EXERCISE DIRECTIONS:
Each line of the data should be duplicated precisely.

COLLECTED DATA:
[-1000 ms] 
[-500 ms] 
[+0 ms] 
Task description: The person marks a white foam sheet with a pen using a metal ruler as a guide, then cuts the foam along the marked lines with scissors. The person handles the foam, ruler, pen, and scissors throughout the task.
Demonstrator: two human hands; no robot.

WRITTEN REPLY:
[-1000 ms] 
[-500 ms] 
[+0 ms] 
Task description: The person marks a white foam sheet with a pen using a metal ruler as a guide, then cuts the foam along the marked lines with scissors. The person handles the foam, ruler, pen, and scissors throughout the task.
Demonstrator: two human hands; no robot.

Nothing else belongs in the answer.